Specifically, NASA’s SBIR program awarded $93.5 million in Phase II contracts to bring 107 new ideas to life from 95 selected small businesses. Of these businesses, nearly 80% have less than 50 employees, and 21% are receiving their first Phase II award, valued at up to $850,000 each. Each small business was also eligible to apply for up to $50,000 in Technical and Business Assistance program funding to help find new market opportunities and shape their commercialization roadmap.
“We are thrilled to support this diverse set of companies as they work diligently to bring their technologies to market,” said Jenn Gustetic, director of Early Stage Innovation and Partnerships with NASA’s Space Technology Mission Directorate (STMD) at the agency’s headquarters in Washington. “Inclusive innovation is integral to mission success at NASA, and we’re excited to see that 29% of the awardees are from underrepresented groups, including 11% women-owned businesses.”
In Phase II, awardees will build on their success from the program’s first phase to bring their technologies closer to real-world use. The companies have 24 months to execute their plans, which focus on their technologies’ path to commercialization.
For example, NASA selected women-owned and first-time NASA Phase II awardee nou Systems, Inc. in Huntsville, Alabama, for its genetic testing instrument. While portable genetic sequencing already exists, field sequencing – that would allow DNA analysis anywhere on Earth or off planet – remains unfeasible as the preparation of the DNA Library remains an intensely manual process, needing a trained wet lab technician and several pieces of laboratory equipment. The Phase II technology takes advantage of several cross-enabling technologies, creating an instrument to automate the genetic sequencing process.
“Our program works directly with small businesses to forge innovative concepts and technologies that drive impact for NASA projects as well as a myriad of commercial endeavors,” said Jason L. Kessler, program executive for NASA’s SBIR and Small Business Technology Transfer (STTR) program at NASA Headquarters. “This collaboration results in realized opportunities not only for NASA but all of humanity.”

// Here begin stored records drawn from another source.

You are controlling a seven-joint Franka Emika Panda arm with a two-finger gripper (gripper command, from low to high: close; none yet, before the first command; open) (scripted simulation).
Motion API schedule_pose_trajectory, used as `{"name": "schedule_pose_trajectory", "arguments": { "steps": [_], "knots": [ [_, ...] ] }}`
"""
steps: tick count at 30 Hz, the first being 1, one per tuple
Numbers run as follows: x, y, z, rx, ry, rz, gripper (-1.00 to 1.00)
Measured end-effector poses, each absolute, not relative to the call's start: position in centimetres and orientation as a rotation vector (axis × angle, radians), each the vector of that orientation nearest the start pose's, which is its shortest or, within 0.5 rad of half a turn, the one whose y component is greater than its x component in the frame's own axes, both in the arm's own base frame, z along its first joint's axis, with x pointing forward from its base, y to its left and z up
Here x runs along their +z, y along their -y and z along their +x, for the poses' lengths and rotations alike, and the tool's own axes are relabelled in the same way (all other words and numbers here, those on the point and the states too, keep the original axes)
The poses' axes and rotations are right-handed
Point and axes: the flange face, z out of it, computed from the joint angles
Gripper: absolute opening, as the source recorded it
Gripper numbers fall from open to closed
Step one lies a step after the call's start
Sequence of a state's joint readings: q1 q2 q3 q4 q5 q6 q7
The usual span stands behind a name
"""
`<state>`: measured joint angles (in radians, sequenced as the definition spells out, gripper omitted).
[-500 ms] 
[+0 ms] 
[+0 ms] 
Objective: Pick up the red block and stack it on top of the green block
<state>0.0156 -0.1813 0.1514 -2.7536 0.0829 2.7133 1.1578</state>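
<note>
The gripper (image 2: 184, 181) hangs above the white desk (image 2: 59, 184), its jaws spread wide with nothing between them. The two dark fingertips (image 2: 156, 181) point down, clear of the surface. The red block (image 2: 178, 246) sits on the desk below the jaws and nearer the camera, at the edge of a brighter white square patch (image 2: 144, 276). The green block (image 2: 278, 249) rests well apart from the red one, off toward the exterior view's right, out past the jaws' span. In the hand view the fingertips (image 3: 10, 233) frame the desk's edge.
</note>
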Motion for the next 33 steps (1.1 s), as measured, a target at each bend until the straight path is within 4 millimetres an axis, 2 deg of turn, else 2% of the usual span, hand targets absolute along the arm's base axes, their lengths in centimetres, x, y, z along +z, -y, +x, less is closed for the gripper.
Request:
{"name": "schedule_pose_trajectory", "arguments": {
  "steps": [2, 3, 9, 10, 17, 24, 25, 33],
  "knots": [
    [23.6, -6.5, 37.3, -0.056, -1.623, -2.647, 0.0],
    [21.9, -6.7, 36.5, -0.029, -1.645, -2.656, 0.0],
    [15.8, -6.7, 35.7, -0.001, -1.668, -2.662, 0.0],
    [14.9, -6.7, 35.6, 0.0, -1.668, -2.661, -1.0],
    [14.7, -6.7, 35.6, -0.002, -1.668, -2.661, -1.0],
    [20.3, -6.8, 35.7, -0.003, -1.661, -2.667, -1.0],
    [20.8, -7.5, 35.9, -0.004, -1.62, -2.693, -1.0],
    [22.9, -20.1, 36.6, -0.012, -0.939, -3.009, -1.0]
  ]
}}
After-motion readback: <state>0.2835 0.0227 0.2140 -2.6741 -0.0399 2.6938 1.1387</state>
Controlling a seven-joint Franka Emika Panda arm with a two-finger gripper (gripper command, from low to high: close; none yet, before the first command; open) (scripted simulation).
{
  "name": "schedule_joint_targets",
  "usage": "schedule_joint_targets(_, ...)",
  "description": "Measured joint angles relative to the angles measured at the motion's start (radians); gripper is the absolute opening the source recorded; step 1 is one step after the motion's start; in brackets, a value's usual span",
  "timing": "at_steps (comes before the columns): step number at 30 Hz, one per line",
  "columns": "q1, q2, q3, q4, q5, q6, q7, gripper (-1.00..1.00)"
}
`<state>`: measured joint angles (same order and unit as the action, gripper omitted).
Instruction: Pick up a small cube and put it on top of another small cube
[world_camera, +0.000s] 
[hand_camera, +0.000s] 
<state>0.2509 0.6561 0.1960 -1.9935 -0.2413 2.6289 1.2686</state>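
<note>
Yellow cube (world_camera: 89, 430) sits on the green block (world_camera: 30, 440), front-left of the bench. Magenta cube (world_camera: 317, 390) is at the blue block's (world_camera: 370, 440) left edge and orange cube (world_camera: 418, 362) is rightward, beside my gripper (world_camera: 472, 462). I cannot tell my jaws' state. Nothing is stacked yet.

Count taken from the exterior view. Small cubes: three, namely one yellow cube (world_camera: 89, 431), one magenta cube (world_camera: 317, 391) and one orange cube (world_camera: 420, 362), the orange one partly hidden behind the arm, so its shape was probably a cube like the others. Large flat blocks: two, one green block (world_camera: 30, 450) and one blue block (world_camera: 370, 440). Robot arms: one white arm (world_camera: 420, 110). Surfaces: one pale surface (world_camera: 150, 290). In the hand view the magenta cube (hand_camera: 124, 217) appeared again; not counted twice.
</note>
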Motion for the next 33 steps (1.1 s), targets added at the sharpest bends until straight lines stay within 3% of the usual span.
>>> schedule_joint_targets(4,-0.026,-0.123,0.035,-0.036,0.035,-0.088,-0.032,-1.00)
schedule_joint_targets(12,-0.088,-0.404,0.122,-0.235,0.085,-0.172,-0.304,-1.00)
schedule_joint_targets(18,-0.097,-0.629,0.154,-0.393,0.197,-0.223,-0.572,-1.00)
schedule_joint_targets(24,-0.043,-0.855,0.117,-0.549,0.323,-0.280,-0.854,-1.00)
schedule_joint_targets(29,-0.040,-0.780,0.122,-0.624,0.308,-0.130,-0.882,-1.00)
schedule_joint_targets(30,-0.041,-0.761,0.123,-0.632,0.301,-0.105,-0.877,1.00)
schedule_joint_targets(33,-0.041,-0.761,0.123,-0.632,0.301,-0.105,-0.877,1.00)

This includes technologies aiming to reduce astronaut workload and improve robotic scientific endeavors on the Moon and Mars. PickNik Inc. based in Boulder, Colorado, will use its Phase II award to continue developing a hardware-agnostic platform for supervised autonomy that empowers humans to command a remote robot to complete complex tasks with minimal input, which could support the Artemis program. Outside of NASA, PickNik’s software product may be of interest to commercial space customers working on low Earth orbit destinations, in-space servicing, and more, as well as on Earth in areas like warehouse management, oil rig maintenance, and deep-sea exploration.
The NASA SBIR program is open to U.S. small businesses to develop an innovation or technology. The program is part of STMD and managed by NASA’s Ames Research Center in California’s Silicon Valley.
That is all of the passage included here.